• EXERCISE PROMPT
Find and copy each line of the records where the string "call" shows up.

(Records from a data collection)
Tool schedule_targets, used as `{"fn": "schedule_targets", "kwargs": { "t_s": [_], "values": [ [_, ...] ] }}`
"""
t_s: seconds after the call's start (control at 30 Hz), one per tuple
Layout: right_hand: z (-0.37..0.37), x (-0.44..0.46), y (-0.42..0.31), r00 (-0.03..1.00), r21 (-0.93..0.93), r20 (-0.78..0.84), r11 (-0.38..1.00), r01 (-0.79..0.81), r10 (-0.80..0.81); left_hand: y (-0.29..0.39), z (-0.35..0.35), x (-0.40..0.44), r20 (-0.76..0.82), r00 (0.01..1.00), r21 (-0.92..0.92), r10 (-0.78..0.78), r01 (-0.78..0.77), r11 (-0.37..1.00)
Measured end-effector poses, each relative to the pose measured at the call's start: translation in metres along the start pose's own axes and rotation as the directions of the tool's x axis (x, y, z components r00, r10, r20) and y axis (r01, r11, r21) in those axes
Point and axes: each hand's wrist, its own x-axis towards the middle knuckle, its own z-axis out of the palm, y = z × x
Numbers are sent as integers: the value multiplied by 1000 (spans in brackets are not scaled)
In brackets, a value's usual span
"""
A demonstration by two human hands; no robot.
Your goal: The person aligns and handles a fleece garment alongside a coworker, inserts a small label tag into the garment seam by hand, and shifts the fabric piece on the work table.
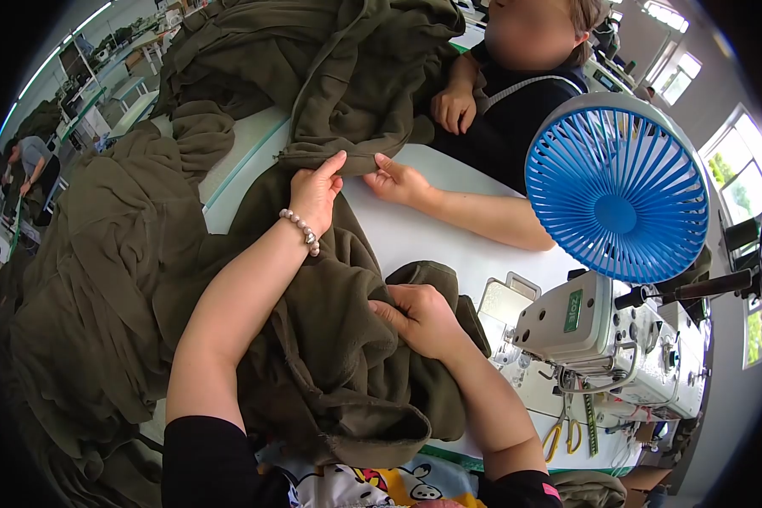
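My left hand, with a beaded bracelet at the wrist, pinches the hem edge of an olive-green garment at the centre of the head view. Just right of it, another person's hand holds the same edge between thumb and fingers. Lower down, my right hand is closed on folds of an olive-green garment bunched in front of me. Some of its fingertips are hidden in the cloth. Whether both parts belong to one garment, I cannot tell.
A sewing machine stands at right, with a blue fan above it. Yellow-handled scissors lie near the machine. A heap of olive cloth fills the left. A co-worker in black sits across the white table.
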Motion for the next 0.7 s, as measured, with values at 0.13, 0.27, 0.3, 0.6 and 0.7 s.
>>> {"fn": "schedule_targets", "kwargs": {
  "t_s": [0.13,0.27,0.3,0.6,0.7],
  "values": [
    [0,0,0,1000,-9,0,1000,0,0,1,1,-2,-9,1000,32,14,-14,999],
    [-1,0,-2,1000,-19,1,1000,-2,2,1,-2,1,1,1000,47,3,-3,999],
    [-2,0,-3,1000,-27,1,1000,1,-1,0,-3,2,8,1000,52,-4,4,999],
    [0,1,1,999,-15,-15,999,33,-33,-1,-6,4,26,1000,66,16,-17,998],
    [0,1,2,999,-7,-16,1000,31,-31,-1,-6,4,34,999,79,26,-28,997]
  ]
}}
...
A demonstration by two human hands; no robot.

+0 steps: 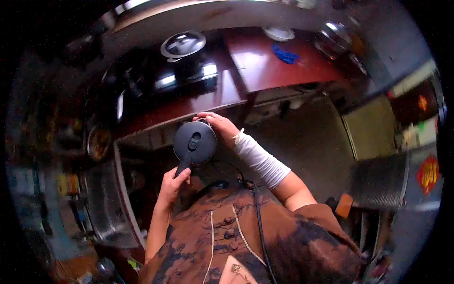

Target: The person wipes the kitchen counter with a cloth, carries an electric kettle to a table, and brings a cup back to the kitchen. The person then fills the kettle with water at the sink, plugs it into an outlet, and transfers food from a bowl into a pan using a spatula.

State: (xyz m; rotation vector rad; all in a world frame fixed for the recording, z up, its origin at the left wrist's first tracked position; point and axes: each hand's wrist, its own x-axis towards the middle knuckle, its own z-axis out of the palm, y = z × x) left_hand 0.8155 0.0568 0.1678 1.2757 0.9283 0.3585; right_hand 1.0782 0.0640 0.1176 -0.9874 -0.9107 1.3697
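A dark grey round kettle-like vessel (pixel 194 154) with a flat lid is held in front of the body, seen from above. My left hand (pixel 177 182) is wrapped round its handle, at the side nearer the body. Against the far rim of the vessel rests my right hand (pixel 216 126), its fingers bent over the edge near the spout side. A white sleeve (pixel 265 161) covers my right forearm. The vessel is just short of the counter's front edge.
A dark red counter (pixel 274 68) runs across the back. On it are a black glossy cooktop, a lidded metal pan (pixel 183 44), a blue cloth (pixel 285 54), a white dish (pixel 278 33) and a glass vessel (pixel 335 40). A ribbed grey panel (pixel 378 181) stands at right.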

• YOUR SOLUTION
t_s: seconds after the call's start (control at 30 Hz), one per tuple
Measured end-effector poses, each relative to the pose measured at the call's start: translation in metres along the start pose's own axes and rotation as the directions of the tool's x axis (x, y, z components r00, r10, r20) and y axis (r01, r11, r21) in those axes

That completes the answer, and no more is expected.